Disruptors, even those emerging in the traditional corporate space, “all have the same objective—gain a deeper understanding of their customer—because if they don’t, legacy competitors and market disruptors such as Uber, Netflix, Airbnb, and Amazon will,” said Goutham Belliappa, business information management—data integration and reporting practice lead for business and IT consultant Capgemini. “With money comes power and influence, and these business units will soon have more say about where the data management dollars are spent. I also see a greater appetite among enterprises to deploy analytics solutions.”

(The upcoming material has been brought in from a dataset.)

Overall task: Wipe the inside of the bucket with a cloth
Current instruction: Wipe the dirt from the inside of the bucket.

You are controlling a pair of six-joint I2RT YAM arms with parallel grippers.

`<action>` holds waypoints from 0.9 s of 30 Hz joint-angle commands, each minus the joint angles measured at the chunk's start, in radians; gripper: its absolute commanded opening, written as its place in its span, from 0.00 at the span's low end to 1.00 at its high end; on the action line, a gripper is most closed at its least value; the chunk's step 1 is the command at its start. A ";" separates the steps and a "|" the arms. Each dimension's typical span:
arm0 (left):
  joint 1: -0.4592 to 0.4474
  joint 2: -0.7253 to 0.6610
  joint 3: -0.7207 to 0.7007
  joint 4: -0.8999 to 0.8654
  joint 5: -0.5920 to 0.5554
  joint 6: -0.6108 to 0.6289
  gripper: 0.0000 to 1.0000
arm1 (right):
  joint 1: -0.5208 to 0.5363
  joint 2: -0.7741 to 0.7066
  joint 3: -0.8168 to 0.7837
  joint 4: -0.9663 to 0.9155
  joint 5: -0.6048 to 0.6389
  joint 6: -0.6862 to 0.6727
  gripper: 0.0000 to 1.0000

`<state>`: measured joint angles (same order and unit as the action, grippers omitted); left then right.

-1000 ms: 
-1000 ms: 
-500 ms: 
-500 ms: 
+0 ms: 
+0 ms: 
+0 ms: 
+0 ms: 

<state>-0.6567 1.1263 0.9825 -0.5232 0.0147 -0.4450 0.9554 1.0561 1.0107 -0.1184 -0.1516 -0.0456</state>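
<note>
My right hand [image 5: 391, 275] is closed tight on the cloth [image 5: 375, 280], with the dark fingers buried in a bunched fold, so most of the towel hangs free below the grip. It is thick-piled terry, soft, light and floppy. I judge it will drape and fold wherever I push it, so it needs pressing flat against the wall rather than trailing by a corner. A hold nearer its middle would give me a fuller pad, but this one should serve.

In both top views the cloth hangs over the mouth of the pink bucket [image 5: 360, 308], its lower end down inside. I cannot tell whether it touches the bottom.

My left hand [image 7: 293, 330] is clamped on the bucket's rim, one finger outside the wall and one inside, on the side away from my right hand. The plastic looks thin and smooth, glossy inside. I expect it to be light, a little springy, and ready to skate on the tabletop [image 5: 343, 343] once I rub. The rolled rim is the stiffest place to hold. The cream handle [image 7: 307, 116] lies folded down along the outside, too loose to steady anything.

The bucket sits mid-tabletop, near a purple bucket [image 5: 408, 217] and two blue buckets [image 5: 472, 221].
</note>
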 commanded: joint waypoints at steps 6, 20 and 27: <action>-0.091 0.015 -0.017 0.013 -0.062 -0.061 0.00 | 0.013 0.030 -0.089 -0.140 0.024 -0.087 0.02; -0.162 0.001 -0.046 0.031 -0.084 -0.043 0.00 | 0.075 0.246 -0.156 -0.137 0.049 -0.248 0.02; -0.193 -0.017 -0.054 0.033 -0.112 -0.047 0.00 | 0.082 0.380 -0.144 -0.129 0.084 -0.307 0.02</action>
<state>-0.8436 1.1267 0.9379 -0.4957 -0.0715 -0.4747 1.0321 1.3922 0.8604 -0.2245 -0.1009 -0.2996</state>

Being data-driven is seen as the most effective way to compete in today’s business environment. “Collecting data, analyzing it, and then feeding it back for immediate use was reserved for the most innovative organizations, but moving forward, it will become much more of a commodity,” said Patrick McFadin, chief evangelist for DataStax, which provides an enterprise database platform based on Apache Cassandra. “When used in the cloud, the setup and planning become a matter of enabling the service for the end developers. Businesses can focus on what makes them money and keep overhead to a minimum.”
4-Greater Adoption of In-Memory Technologies
The coming year will see enterprises embracing in-memory as a strategy for increasing the flow of real-time analytics and data. The drive to real-time analytics will increase the need for data managers “to explore hybrid in-memory architectures that have the speed of in-memory but spill to disk for scalability and cost-effectiveness,” said Zweben. “These hybrid in-memory architectures should also simultaneously support both real-time data and analytics so there is no lag to ETL data for analytics.”